Satu sisi zakat profesi disamakan dengan zakat pertanian dari aspek waktu pembayarnya yaitu setiap kali panen atau menerima penghasilan. Dari aspek lainnya disamakan dengan zakat uang (Emas perak) yaitu dari aspek persentasenya yaitu 2,5 %.” zakat profesi dikeluarkan setiap tahun dari hasil bersih. Maksudnya, hasil netto setelah dikeluarkan kebutuhan pokoknya (Direktorat Pemberdayaan Zakat; 2007:106).

d. Zakat Perhiasan

Menurut jumhur ulama (mayoritas ulama), perhiasan yang dipakai tidak wajib dizakati. Alasannya, karena tidak ada dalil yang tegas baik dalam al-Qur’an, hadis maupun qiyas. Perhiasan baik emas atau lainnya, bukanlah barang yang berkembang, atau disiapkan untuk dikembangkan. Hal ini sama dengan lembu yang digunakan untuk membajak. Didapati dalam satu riwayat bahwa Aisyah tidak pernah mengeluarkan zakat perhiasan untuk anaknya, dan budak perempuannya. Demikian juga sahabat-sahabat lain tidak pernah mengeluarkan zakat perhiasan (Mahmood Zuhdi Abdul Majid; 2003:184).

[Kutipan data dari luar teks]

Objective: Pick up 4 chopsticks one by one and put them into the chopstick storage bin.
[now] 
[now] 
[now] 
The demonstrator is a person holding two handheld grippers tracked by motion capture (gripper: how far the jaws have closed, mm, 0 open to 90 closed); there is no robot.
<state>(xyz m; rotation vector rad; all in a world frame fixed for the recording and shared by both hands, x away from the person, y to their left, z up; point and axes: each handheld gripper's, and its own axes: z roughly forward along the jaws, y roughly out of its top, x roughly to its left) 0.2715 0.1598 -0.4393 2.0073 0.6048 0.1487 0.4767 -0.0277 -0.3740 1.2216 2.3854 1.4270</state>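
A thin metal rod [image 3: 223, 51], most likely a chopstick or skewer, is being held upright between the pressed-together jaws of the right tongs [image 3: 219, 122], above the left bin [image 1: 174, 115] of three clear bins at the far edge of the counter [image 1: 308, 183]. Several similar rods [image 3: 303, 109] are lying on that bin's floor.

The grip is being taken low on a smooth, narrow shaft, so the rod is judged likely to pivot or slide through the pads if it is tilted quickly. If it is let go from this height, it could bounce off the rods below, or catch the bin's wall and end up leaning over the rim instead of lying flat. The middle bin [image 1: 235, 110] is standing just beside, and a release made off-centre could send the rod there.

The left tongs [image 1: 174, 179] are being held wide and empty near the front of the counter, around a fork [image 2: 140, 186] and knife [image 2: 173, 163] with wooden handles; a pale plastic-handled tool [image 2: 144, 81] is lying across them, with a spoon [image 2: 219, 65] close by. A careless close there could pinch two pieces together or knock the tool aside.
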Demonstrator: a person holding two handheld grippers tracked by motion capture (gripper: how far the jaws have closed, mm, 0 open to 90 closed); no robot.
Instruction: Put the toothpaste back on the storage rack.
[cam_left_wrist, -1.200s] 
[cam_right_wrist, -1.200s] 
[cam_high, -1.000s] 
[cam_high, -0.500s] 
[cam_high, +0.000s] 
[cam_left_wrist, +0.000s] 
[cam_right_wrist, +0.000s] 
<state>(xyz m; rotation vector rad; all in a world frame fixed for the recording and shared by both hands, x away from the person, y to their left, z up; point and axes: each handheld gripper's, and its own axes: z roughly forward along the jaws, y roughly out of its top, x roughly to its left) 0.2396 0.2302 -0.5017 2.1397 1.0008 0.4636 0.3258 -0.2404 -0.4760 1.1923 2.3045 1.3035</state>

Menurut pendapat mazhab Hanafi perhiasan wanita yang terdiri dari emas dan perak wajib dizakati. Alasan mereka karena dalam ayat dinyatakan bahwa emas dan perak yang tidak dizakati akan mendapat siksa yang pedih. Hal ini, dinyatakan Allah dalam surat at-Taubah ayat 34. Artinya

“Hai orang-orang yang beriman, sesungguhnya sebahagian besar dari orang- orang alim Yahudi dan rahib-rahib Nasrani benar-benar memakan harta orang dengan jalan yang batil dan mereka menghalang-halangi (manusia) dari jalan Allah. Dan orang-orang yang menyimpan emas dan perak dan tidak menafkahkannya pada jalan Allah, maka beritahukanlah kepada mereka, (bahwa mereka akan mendapat) siksa yang pedih (Depag RI; 1971:283).

Menurut pendapat Imam Nawawi perhiasan perempuan wajib dizakati kalau berlebihan (Sjechul Hadi Permono; 2003:119). Dalam hal ini, menurut hemat penulis kalau perhiasan itu sudah mencapai nisab yaitu 85 gr emas murni wajib dizakati. Kuat dugaan kalau sudah beratnya 85 gr emas murni, bukan lagi semata-mata untuk perhiasan, tetapi sudah untuk investasi. Dizakati lebih maslahat daripada tidak, karena mengeluarkan zakat termasuk telah melaksanakan ibadah mahdah dan ghairu mahdah (ibadah sosial).